If you forget everything else, remember this: You are your own source. It has always been enough. You deserve to know that love you long for, the one you’ve searched everywhere for, except maybe in the shadows of your furthest corners, where those fragments “that can’t possibly be loved” live under white sheets like abandoned ghosts gathering dust. Reveal to yourself what you have hidden. Hold every aching piece who believed staying in darkness could shield them from rejection. Offer yourself to the honey dripping, blossoming, luminous, true blue love, the kind that survives every season, moving through the mess of decay and the promise of tiny greens who push up earnestly through the dark, growing towards the myth of the sun whose warmth is now becoming real.
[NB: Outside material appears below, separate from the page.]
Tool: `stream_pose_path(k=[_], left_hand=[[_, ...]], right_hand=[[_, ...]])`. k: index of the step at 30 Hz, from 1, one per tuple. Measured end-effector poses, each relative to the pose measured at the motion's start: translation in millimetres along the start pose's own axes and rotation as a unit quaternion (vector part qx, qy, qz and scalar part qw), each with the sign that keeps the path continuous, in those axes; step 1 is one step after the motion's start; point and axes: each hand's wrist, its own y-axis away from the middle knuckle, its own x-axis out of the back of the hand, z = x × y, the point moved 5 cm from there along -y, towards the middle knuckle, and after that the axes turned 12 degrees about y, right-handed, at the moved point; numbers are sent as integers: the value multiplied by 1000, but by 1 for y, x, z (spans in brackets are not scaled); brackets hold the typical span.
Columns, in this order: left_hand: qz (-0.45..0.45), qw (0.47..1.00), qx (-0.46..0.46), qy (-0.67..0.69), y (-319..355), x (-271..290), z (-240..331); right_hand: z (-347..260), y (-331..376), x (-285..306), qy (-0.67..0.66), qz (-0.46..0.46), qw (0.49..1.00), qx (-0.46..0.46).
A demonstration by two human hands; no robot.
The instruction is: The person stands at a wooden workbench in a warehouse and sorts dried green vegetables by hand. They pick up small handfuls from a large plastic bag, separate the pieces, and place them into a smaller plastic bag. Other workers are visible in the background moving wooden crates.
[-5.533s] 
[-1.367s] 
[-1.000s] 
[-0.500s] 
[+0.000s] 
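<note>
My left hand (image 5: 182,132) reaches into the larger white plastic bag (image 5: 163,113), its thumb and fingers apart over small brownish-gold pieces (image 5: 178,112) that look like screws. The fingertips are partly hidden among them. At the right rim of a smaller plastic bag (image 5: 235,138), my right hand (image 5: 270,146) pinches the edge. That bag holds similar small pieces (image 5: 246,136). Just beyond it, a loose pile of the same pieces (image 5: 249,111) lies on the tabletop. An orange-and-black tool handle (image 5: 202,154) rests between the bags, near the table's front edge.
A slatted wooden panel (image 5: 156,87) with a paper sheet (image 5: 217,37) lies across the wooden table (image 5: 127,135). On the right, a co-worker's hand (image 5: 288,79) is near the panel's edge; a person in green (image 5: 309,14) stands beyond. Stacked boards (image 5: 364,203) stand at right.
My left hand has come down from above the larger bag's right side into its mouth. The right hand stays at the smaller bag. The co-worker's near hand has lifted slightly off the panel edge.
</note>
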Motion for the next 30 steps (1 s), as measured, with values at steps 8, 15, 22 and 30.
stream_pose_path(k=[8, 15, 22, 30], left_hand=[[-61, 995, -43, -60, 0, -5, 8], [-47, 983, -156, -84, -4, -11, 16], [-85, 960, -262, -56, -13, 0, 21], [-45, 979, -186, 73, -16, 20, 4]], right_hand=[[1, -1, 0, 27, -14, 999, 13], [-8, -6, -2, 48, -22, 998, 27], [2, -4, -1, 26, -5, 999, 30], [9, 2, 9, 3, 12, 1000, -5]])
It is safe to wake up from the dream that somebody’s coming to save you, to bust out of the illusion that there’s something to be saved from, or some elusive love, approval, or validation “out there” that’s going to fill the holes that can only be nurtured from the inside. Don’t trip on the untied shoelaces. Untangle yourself. Peel off the roles that have fit you like an old dirty sweater, hanging on by the thread of your agreement to remain attached to an identity that you now know is as mutable as water. Make the choice that is true for you now, not the choice you wish was true, or the one expected of you, but the one you have to make because damn that old sweater and tangled laces have really had their run, haven’t they? Your power thrives in your choice to release what’s been worn, and move forward, however slowly, in the direction of what feels true now. Its ok to be scared, but you can open the curtains and let the light in, it’s been waiting for you to believe in it.
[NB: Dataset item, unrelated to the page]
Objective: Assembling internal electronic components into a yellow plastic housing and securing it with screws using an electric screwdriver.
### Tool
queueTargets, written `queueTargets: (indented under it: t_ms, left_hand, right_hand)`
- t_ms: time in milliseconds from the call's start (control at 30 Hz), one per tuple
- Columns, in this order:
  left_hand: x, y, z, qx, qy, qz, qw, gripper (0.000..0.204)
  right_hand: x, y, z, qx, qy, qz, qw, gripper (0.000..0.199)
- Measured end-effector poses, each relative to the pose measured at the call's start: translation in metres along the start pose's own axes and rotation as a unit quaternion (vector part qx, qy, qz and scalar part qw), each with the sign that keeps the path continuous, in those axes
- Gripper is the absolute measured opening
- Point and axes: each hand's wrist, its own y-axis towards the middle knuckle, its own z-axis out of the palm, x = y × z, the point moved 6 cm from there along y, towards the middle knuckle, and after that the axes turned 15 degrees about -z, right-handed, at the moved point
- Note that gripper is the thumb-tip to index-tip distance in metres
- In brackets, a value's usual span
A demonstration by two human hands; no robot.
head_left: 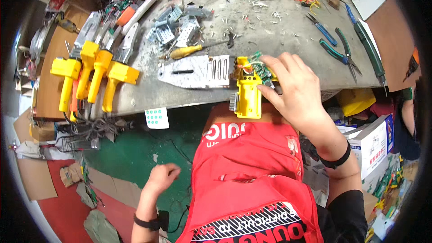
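Note:
At the table's front edge, my right hand (pixel 294 83) is closed on a small green circuit board (pixel 265 74), pinched between thumb and fingers. The board sits over the upper part of an open yellow plastic housing (pixel 249 99), with thin wires showing beside it. Left of the housing, a flat slotted silver metal plate (pixel 195 72) lies against or very near it; the exact contact is unclear. Below the table edge, away from the work, hangs my left hand (pixel 164 177). Its fingers are curled in, and nothing shows in them.
Several yellow-handled tools (pixel 90 74) with silver plates stand at the left. A yellow-handled screwdriver (pixel 186 52) lies behind the plate, near metal brackets (pixel 180 24). Pliers (pixel 346 56), cutters (pixel 323 29) and a dark green pen-shaped tool (pixel 369 47) lie at the right.

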Motion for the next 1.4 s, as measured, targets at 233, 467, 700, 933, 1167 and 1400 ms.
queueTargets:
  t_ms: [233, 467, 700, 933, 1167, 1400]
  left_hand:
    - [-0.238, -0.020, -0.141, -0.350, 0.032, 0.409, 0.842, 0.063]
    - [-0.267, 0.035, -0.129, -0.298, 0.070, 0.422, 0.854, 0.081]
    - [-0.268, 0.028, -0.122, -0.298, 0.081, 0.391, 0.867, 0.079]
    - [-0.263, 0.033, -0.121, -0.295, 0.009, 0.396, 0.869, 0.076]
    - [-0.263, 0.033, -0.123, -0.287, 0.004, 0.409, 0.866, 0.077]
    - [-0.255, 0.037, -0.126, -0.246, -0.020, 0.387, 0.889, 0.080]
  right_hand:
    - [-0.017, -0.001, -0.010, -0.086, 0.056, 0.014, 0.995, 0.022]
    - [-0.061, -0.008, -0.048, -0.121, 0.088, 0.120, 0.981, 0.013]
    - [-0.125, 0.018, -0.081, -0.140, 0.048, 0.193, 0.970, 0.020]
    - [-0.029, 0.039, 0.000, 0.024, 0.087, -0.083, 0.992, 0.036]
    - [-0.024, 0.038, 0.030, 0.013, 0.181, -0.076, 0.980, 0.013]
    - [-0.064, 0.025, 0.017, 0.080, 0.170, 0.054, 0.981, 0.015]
I imagine that I’ve opened my palm to find a sweet yellow bird laying there, wet and worried and wondering. I look down, unaware that it had been there the whole time, and through my resistance to feeling “what is,” my tight grip had cracked its protective barrier. With kindness and compassion, I open my hand, relaxing my muscles with my breath, giving room for blood to flow, for energy to circulate, allowing this tiny being to wiggle around and ruffle its feathers. When I release my hold, I allow space for flight, or rest, or just being- tension soothed by gentleness, love, presence, honesty and some good humor about it all. Maybe hope looks more like that—knowing our ability to shift how we respond to our experience, as an integral part of the tides, moving out and in, with a willingness to allow space, to accept the call into the unknown. Nothing will ever be what we expect it to be, and that just may be the relief we have hoped for. Lightness of being that comes from being fucking real. Yeah, that feels more like freedom. And freedom loves when we do what hasn’t been done. I trust myself the most when I surrender to now and fly heart first into the feeling, however uncomfortable, because that is real, real like a river who is always in flux, who just keeps moving, because it is compelled to, because knows it will somehow reach the sea.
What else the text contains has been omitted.